WORK INSTRUCTIONS:
Pick out each line in these entries that contains the string "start".

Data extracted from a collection
■ ■ ■ ■ ■ ■ ■

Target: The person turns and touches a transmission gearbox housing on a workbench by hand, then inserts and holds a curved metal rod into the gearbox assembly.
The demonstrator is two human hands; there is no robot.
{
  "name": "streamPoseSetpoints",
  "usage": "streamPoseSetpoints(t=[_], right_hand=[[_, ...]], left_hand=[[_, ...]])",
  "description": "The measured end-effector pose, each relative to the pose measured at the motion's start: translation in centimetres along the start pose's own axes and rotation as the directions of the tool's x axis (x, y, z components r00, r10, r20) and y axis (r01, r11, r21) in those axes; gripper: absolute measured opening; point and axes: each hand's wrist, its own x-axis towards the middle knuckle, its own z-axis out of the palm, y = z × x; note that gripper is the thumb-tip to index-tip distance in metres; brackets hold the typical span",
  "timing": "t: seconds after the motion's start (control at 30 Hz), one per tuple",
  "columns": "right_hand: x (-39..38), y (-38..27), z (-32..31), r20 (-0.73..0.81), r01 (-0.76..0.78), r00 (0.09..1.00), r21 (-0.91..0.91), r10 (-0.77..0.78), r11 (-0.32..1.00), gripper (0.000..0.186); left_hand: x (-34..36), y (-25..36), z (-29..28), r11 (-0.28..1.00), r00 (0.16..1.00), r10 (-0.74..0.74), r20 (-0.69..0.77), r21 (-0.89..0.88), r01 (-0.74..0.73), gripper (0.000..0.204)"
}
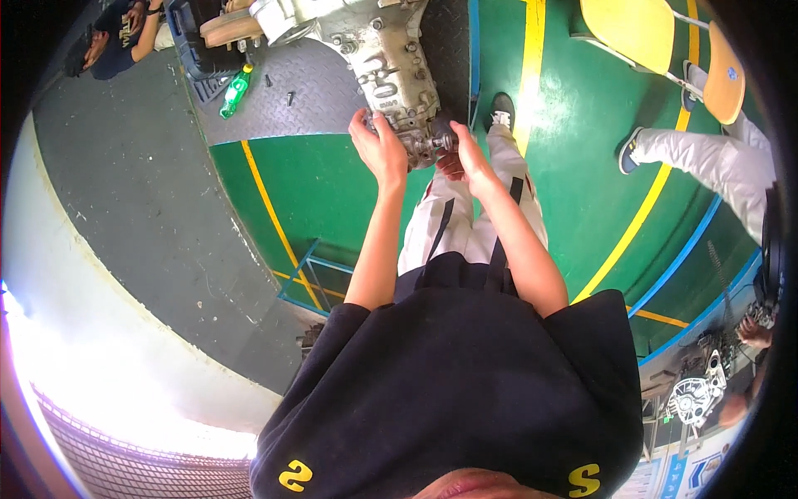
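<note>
A silvery metal gearbox housing point(391, 66) lies on the bench, its narrow end pointing toward me and reaching past the bench's near edge. My left hand point(382, 154) grips the left side of this end, fingers along the casing and thumb nearer the top. On the other side my right hand point(472, 162) is closed around the end's lower right, with some fingers curled beneath it. A small metal fitting point(442, 141) sticks out beside the right thumb. My palms and the underside of the housing are hidden.
Two loose bolts point(289, 98) and a green bottle point(237, 91) are on the checkered metal bench top point(320, 112). A black case point(199, 46) stands by a wooden block point(229, 29). Another person point(125, 41) is far left; another's legs point(706, 162) are right, near a yellow chair point(632, 29).
</note>
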Motion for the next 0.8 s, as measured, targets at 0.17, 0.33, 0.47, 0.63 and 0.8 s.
streamPoseSetpoints(t=[0.17,0.33,0.47,0.63,0.8], right_hand=[[1.1,-2.8,0.1,0.072,0.173,0.984,-0.198,-0.162,0.965,0.057],[1.9,-0.3,-0.8,0.003,0.413,0.897,-0.357,-0.441,0.838,0.046],[3.5,0.0,-1.6,-0.047,0.329,0.928,-0.366,-0.371,0.870,0.047],[3.6,0.7,-1.3,-0.002,0.503,0.789,-0.574,-0.615,0.646,0.042],[3.1,1.9,-0.8,-0.124,0.313,0.898,-0.494,-0.422,0.811,0.035]], left_hand=[[-0.1,0.1,0.1,0.999,0.999,0.039,-0.003,-0.014,-0.039,0.036],[-0.2,0.1,0.1,0.999,0.998,0.039,-0.041,-0.007,-0.039,0.036],[-0.2,0.2,0.1,1.000,0.999,0.015,-0.028,-0.022,-0.016,0.037],[-0.3,0.2,0.0,0.999,1.000,0.002,-0.019,-0.034,-0.003,0.038],[-0.1,0.4,-0.1,0.998,0.998,0.047,-0.040,0.034,-0.045,0.037]])
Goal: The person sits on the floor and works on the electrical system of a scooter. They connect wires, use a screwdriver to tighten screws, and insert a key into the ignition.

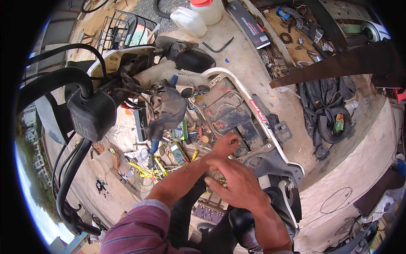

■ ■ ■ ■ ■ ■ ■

SOLUTION TO THE PROBLEM:
  "description": "The measured end-effector pose, each relative to the pose measured at the motion's start: translation in centimetres along the start pose's own axes and rotation as the directions of the tool's x axis (x, y, z components r00, r10, r20) and y axis (r01, r11, r21) in those axes; gripper: absolute measured opening; point and axes: each hand's wrist, its own x-axis towards the middle knuckle, its own z-axis out of the palm, y = z × x; note that gripper is the thumb-tip to index-tip distance in metres; brackets hold the typical span",
  "timing": "t: seconds after the motion's start (control at 30 Hz), one per tuple",

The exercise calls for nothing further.